**WORK ITEM**
The line with "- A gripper" marks the first line to copy, and the line with "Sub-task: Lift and" marks the last. Transcribe that stretch of the data below exactly, without pictures.

————

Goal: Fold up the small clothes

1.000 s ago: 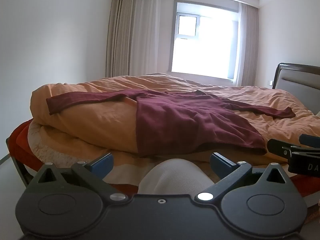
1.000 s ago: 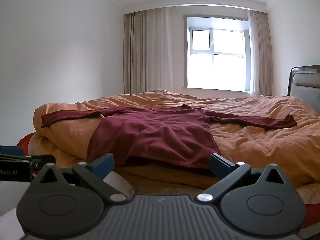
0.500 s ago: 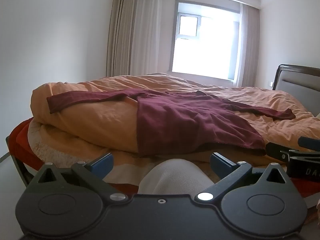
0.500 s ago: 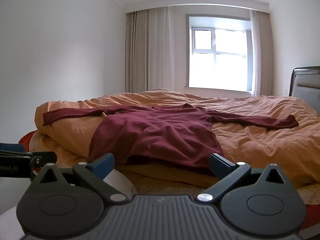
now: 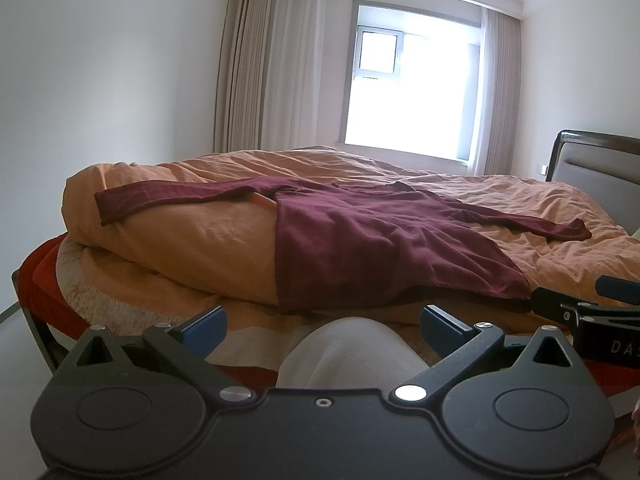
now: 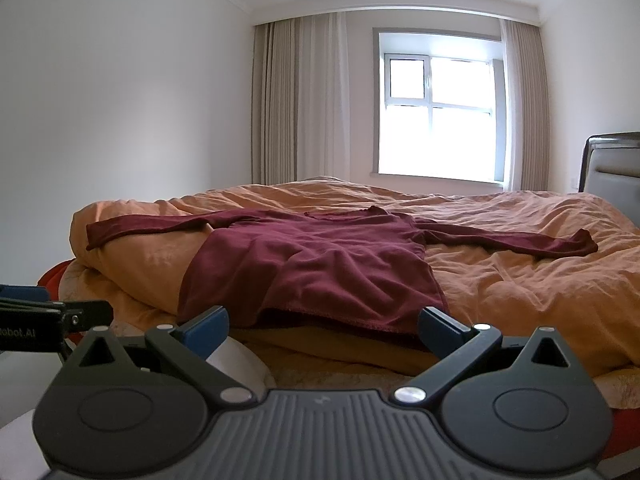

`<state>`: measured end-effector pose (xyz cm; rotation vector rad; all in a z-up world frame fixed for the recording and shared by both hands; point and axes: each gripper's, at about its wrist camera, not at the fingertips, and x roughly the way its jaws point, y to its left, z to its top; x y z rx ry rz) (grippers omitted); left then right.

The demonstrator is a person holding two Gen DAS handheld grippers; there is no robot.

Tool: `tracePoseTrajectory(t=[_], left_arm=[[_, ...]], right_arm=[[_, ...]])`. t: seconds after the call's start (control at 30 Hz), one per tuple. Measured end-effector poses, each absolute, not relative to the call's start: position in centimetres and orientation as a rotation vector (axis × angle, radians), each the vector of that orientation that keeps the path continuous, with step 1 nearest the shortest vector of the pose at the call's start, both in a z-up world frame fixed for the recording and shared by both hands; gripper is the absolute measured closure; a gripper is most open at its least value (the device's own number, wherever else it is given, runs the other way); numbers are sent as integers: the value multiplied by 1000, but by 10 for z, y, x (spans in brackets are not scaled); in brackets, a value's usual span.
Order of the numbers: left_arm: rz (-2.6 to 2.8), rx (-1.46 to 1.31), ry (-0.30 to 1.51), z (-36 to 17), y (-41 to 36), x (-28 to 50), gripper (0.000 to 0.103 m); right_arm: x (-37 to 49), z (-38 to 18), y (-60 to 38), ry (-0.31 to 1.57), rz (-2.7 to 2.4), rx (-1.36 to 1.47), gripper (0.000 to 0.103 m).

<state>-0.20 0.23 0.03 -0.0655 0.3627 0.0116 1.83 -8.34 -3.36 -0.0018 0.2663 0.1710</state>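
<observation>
1. The maroon long-sleeved top (image 5: 384,248) lies spread face-up on the orange duvet (image 5: 192,240), both sleeves stretched out to the sides and its hem draped over the near edge of the bed. Nothing on it is folded yet.
2. The sleeve on my left side (image 6: 160,226) runs along the rounded corner of the duvet; the sleeve on my right (image 6: 520,240) lies flat, its cuff pointing toward the headboard (image 6: 612,160).
3. My left gripper (image 5: 322,326) is spread wide and holds nothing, hanging short of the hem and apart from the cloth. A knee in pale ribbed fabric (image 5: 348,352) sits between its fingers in view.
4. My right gripper (image 6: 322,326) is likewise wide open and empty, just before the hem, not touching it.
5. I judge this to be the very start: the approach before the first fold.
6. Next I would reach each gripper out to a sleeve or shoulder and pinch a single layer, keeping the duvet out of the bite.
7. Behind the bed stand the curtains (image 6: 296,100) and a bright window (image 6: 438,112).
</observation>
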Motion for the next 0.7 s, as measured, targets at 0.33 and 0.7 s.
tracePoseTrajectory(t=[0.33, 0.7], left_arm=[[12, -68, 362, 2, 4, -3, 1], [12, -71, 362, 3, 4, -4, 1]], right_arm=[[19, -36, -83, 272, 176, 2, 0], [19, -37, -82, 277, 178, 6, 0]])
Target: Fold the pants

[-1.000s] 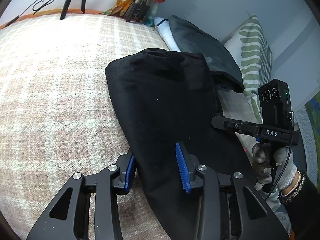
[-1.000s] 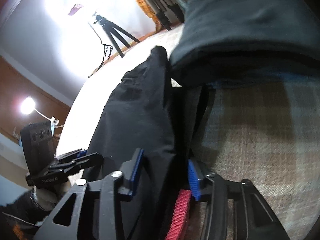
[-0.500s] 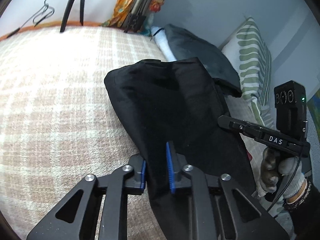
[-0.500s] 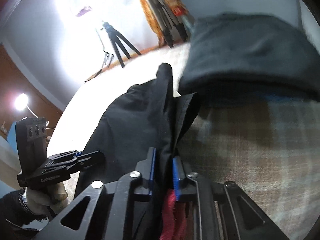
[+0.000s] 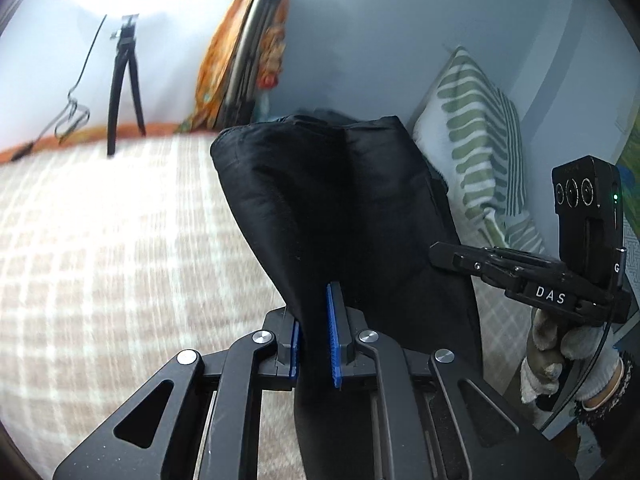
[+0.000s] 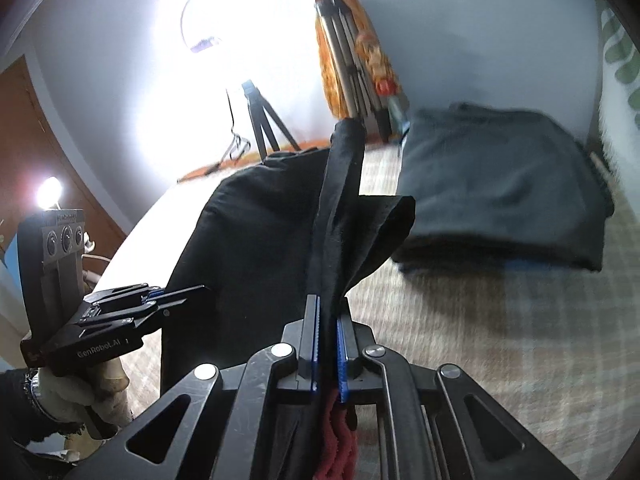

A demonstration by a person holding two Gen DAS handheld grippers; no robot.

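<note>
At the near edge of the bed, both grippers have changed from a second ago: then their blue pads stood apart on either side of the cloth, and now the left gripper [image 5: 316, 346] is clenched on one edge of the black pants [image 5: 344, 216] while the right gripper [image 6: 328, 354] is clenched on another edge (a scrap of red fabric [image 6: 338, 440] shows behind its pads, and I cannot tell what it belongs to). With the grip made, the near end of the pants has come up off the checked blanket [image 5: 120, 240]; half a second ago it lay flat, and now the cloth rises steeply from the jaws in both views. The far end still seems to rest on the bed. I judge this to be the start of a fold, with the held end about to be carried over the far one. The motion blur suggests the lift is under way. Beyond the pants lies a folded dark grey garment [image 6: 500, 188], near the striped pillow [image 5: 476, 140], and farther off a tripod [image 5: 126, 80] stands by the wall.
</note>
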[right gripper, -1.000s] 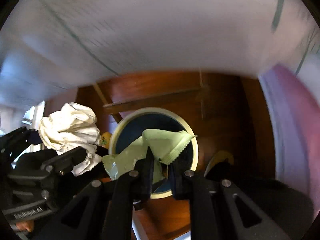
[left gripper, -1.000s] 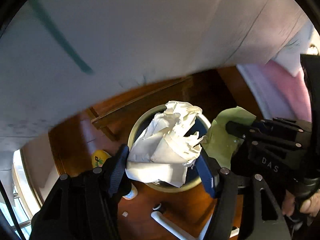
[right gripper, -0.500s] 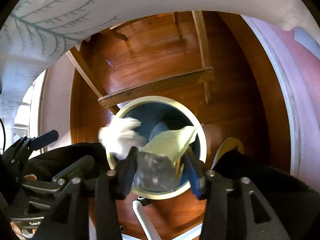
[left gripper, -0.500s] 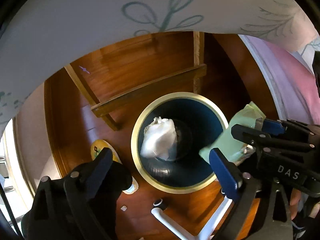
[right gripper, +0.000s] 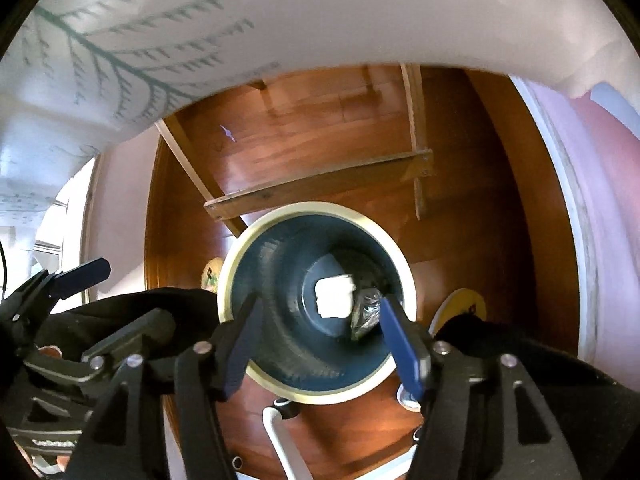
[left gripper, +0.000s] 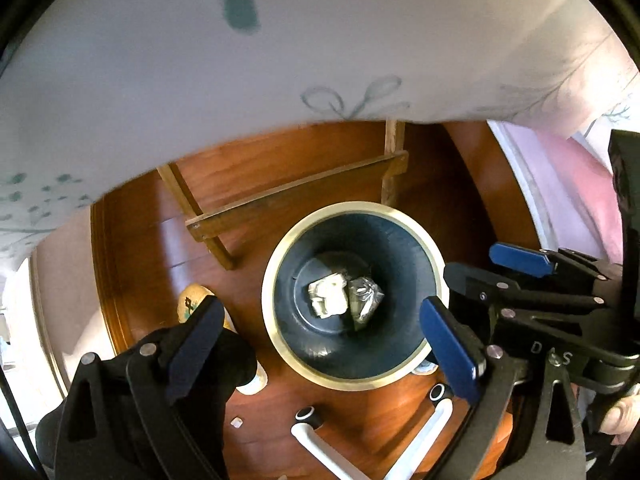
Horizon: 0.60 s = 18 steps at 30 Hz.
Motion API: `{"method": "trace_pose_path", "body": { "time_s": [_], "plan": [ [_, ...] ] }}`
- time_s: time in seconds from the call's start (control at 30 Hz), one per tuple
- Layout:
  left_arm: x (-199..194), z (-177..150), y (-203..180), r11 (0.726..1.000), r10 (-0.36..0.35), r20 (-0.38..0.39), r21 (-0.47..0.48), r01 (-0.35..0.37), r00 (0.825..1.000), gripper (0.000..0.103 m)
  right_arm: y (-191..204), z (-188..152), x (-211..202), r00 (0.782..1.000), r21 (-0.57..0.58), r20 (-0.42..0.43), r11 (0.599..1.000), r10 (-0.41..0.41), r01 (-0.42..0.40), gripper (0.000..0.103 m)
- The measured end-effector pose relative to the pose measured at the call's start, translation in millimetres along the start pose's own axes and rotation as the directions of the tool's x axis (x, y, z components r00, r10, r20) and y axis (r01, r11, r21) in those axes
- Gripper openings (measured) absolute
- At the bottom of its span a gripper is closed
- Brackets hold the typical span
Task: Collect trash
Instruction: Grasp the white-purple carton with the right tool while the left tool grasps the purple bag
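Note:
A round dark blue trash bin with a cream rim [left gripper: 280,264] stands on the wooden floor, seen from above; it also shows in the right wrist view [right gripper: 236,256]. At its bottom lie a crumpled white paper [left gripper: 329,300] [right gripper: 335,296] and a silvery wrapper [left gripper: 365,300] [right gripper: 366,312], side by side. My left gripper [left gripper: 320,344] is open and empty above the bin. My right gripper [right gripper: 324,344] is open and empty above the bin too; it also shows at the right of the left wrist view [left gripper: 472,272].
A white tablecloth with green leaf print [left gripper: 280,60] hangs over the top of both views. A wooden table crossbar [left gripper: 296,196] runs behind the bin. A white chair base with casters [left gripper: 312,436] lies near the bin. Yellow slippers [right gripper: 464,300] sit on the floor.
Both grippers opened. The white paper dropped from the left gripper into the bin, then the green and silver wrapper dropped from the right gripper. Both now lie at the bin's bottom.

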<state>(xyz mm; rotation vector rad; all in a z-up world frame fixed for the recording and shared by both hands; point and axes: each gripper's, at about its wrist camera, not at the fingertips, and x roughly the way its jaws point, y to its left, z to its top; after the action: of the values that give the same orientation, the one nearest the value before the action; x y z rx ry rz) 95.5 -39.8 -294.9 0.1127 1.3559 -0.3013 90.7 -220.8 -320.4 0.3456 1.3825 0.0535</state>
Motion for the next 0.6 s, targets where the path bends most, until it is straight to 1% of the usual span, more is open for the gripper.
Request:
{"method": "trace_pose_path", "body": {
  "time_s": [0.17,0.23,0.3,0.37,0.4,0.43,0.53,0.6],
  "plan": [
    [-30.1,-8.0,-3.5,1.000,-0.019,0.047,0.025,0.018,0.999,0.097,8.9,-4.2,-19.9,0.999,-0.040,0.036,0.999,-0.020,0.022,0.061],
    [-55.3,-11.4,-7.4,0.998,-0.031,0.087,0.057,0.026,0.996,0.097,15.6,-7.5,-33.3,0.999,-0.073,0.050,0.997,-0.021,0.024,0.061],
    [-74.5,-14.2,-10.2,0.996,-0.042,0.119,0.078,0.033,0.992,0.097,24.2,-12.3,-53.5,0.996,-0.129,0.081,0.991,-0.029,0.040,0.061],
    [-99.7,-16.6,-12.2,0.994,-0.059,0.161,0.099,0.044,0.985,0.097,32.7,-15.3,-79.3,0.991,-0.197,0.125,0.978,-0.039,0.063,0.061],
    [-118.1,-17.1,-13.6,0.992,-0.073,0.193,0.113,0.052,0.978,0.097,36.2,-15.8,-91.6,0.988,-0.225,0.147,0.972,-0.040,0.073,0.061],
    [-129.3,-16.7,-15.2,0.991,-0.083,0.210,0.120,0.058,0.974,0.097,40.1,-16.7,-106.6,0.983,-0.255,0.177,0.963,-0.042,0.088,0.061],
    [-170.8,-9.8,-17.7,0.987,-0.113,0.265,0.138,0.078,0.958,0.097,49.1,-16.3,-156.8,0.961,-0.320,0.274,0.938,-0.046,0.136,0.061],
    [-202.2,-1.3,-17.1,0.988,-0.110,0.311,0.140,0.069,0.944,0.097,53.4,-13.4,-191.9,0.946,-0.342,0.323,0.929,-0.024,0.140,0.061]
  ]
}}
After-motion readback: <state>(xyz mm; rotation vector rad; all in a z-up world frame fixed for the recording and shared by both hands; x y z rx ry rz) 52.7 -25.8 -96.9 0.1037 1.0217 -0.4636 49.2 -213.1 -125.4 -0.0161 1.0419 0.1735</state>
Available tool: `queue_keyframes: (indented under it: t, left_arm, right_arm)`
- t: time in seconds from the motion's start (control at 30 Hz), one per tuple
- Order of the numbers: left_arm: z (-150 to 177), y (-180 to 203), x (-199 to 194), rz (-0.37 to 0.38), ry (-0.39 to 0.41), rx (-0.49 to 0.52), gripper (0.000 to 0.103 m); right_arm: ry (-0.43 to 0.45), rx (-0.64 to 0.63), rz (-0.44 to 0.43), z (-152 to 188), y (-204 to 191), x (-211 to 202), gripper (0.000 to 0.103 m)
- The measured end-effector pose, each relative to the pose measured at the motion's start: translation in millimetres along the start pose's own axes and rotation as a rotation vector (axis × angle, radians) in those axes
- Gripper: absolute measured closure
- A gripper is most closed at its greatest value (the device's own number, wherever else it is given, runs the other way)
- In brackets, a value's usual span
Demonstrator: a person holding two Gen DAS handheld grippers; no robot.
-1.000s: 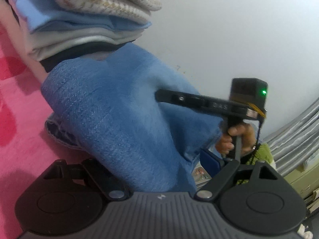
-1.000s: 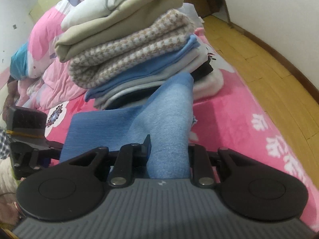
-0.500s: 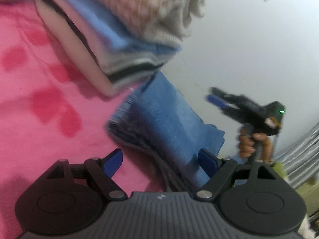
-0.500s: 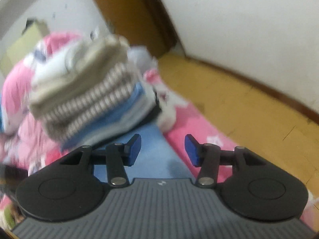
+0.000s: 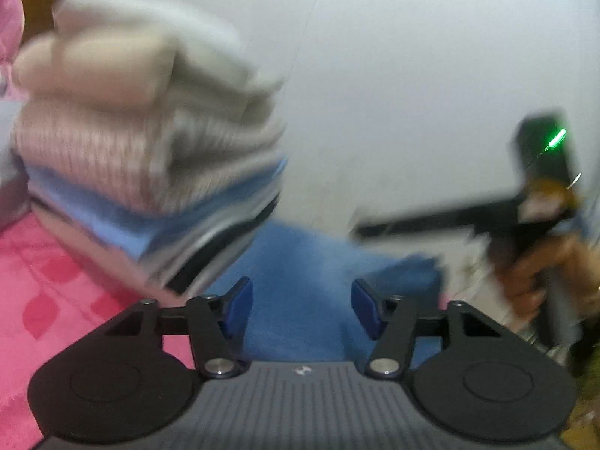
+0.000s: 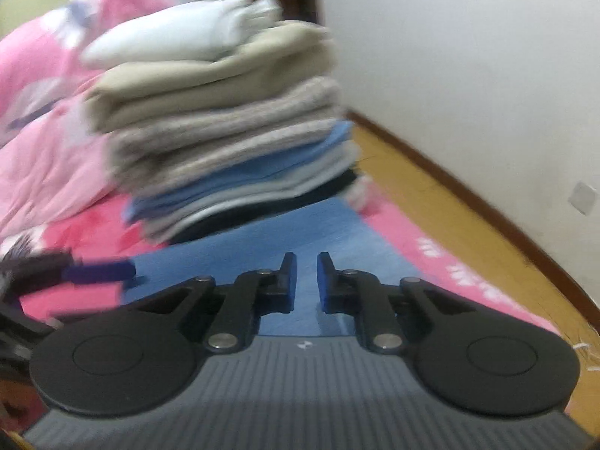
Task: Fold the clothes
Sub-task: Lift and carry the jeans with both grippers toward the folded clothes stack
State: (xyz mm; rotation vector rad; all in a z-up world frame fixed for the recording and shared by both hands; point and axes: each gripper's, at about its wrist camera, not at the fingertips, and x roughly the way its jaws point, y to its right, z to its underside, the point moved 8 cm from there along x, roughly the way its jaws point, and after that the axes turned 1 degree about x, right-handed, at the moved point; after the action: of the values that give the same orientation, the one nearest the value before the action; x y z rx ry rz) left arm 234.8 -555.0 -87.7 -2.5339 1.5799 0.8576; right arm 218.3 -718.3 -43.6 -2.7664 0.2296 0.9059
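Left claw (image 5: 300, 305) wide, empty; right claw (image 6: 303, 281) narrow, empty, above blue garment (image 6: 337, 225) beside folded stack (image 6: 225, 120).

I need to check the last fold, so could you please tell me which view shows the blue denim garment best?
The right wrist view: the blue denim garment lies flat before the stack of folded clothes. The left wrist view shows only a blurred part.
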Motion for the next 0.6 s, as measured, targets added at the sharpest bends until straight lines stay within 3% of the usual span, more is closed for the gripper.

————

**WRITTEN RESPONSE**
- A gripper is most closed at its greatest value (the device's own number, wherever else it is given, runs the other way)
- In brackets, a value's usual span
Demonstrator: a person holding two Gen DAS handheld grippers; no robot.
-1.000s: 
-1.000s: 
-0.500s: 
-0.500s: 
+0.000s: 
+0.000s: 
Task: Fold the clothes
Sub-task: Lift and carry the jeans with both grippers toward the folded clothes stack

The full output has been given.